Of course, the G2000 will offer all the same upgrade potential as the G1000, featuring Synthetic Vision, a virtual, 3D replication of terrain features ahead, and Enhanced Vision, Garmin's version of the standard infrared FLIR system.
As before, Flite Chart and Safe Taxi will help with positional orientation, and you can even add Garmin's new Enhanced Stability and Protection (inevitably ESP) system that monitors a number of flight parameters and can adjust the aircraft attitude accordingly. ESP monitors airspeed, altitude and attitude, and can recognize when a pilot exceeds normal pitch and roll limits, and will recover the aircraft to straight and level flight. If a pilot enters a dive that exceeds normal airspeed limits or a bank beyond reasonable requirements, the ESP feature will nudge the controls with progressively more insistent corrections as airspeed/attitude becomes farther out of bounds.

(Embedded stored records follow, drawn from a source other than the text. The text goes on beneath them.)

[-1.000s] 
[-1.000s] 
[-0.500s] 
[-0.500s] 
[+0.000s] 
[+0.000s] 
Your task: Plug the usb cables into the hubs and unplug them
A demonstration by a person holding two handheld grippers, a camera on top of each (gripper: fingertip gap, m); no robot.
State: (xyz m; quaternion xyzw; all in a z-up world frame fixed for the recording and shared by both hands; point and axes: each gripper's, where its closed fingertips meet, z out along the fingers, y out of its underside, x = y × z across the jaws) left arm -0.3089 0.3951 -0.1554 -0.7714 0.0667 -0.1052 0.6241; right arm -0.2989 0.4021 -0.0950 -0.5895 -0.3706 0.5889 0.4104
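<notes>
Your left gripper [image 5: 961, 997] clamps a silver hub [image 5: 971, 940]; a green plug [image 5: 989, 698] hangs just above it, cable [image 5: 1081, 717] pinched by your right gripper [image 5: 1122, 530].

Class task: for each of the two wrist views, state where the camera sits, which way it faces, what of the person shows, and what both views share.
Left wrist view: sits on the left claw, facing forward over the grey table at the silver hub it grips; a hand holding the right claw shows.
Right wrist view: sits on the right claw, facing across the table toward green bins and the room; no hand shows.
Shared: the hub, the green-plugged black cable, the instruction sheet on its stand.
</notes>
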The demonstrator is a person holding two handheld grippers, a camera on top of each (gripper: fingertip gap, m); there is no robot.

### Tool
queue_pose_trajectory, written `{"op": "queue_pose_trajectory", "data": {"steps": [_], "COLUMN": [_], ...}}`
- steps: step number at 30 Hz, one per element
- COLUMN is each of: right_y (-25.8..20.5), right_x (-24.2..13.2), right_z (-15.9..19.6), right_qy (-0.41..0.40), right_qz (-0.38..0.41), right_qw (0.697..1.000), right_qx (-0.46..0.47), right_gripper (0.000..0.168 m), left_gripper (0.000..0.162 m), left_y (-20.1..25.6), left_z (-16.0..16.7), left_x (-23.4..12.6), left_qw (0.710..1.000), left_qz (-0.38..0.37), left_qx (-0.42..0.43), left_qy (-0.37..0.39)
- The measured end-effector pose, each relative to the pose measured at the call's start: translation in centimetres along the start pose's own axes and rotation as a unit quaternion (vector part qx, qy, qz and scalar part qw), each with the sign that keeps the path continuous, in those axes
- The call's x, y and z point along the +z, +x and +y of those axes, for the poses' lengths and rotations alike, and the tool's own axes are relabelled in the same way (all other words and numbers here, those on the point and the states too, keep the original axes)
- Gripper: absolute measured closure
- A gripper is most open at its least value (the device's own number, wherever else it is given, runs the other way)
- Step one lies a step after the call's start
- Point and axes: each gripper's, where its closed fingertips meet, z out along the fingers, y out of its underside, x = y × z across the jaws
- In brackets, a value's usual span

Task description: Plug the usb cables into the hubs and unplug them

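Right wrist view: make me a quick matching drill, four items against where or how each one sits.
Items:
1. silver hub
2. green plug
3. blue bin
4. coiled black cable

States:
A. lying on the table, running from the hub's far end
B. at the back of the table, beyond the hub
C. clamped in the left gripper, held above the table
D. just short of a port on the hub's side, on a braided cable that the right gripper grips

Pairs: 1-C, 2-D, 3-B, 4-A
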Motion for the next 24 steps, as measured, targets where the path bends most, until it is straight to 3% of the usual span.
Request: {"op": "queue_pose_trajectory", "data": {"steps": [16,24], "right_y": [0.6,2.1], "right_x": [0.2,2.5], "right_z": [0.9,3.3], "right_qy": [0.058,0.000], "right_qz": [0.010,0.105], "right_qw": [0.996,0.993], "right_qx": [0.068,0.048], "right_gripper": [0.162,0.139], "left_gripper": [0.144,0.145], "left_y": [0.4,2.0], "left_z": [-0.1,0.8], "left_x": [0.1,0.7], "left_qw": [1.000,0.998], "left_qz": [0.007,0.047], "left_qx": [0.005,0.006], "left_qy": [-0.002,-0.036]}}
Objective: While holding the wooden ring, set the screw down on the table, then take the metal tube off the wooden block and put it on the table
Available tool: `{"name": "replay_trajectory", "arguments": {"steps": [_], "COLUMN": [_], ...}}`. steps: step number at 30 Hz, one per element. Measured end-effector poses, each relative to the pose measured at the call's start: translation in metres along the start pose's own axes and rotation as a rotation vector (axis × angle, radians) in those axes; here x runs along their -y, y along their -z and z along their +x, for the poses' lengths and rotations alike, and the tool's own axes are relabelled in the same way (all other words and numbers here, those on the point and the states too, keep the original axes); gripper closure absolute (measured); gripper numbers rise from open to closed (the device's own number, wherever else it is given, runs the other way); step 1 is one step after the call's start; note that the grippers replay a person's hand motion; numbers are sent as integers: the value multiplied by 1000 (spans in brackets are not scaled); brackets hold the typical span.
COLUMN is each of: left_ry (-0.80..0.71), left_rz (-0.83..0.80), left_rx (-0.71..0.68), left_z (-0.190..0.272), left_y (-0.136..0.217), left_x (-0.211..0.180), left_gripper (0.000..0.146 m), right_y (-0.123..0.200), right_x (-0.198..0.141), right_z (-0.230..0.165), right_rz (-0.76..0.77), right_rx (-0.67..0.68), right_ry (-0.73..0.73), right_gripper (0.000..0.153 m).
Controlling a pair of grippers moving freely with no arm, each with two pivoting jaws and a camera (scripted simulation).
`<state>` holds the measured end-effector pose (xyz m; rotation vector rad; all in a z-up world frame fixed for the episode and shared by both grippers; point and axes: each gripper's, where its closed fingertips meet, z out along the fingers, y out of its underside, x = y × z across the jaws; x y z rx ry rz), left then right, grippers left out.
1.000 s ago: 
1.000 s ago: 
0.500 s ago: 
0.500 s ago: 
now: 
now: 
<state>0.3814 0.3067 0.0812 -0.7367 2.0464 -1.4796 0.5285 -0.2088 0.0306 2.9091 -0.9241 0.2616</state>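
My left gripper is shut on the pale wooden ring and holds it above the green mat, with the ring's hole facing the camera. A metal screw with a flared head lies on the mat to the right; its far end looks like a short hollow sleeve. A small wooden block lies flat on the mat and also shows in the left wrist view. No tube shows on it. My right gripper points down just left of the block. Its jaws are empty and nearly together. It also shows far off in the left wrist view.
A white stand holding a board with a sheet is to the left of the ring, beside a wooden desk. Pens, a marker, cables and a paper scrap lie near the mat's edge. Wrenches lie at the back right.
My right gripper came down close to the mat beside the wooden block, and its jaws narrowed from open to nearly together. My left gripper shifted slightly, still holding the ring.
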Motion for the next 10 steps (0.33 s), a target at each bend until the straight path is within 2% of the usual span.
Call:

The system also can monitor a flight at high altitude, recognize when a pilot becomes unresponsive from hypoxia, and descend to a lower, more breathable altitude. ESP is designed to function when the pilot is hand-flying the airplane and the autopilot is turned off.
Garmin expects certification on the Corvalis 400TTX by the end of this year, meaning the G2000 will be incorporated on the 2012 Corvalis TTX. Cessna hasn't announced a price for the 2012 models yet, though it will probably be just south of $700,000. (The 2011 Corvalis TT has a base tab of $644,000. Cessna will no longer offer the normally aspirated Corvalis 350.)
Since the G2000, like the G1000 before it, is intended for OEM installation only, Garmin won't be announcing pricing on the G2000. That's because the system won't be offered for retrofit. In other words, there's no way you can buy a G2000 package and have your local shop do the installation in your 20-year-old Bonanza or Mirage, no matter how much money you have.
At this writing, Garmin has introduced the G1000, G2000, G3000 and the G5000, the latter for installation on Part 25 turbine equipment. No one knows what the plans are for the unused G4000 designation, if any. Similarly, Garmin hasn't announced whether they'll introduce a non-TSO'd version of the G2000 intended specifically for experimental aircraft as they did with the G900X based on the G1000.
I wasn't a big fan of touch screen on the original aera portables, but the execution on the new Garmin G2000 is so intuitive and professional, the system should be a guaranteed replacement for the G1000 on hundreds of new GA aircraft.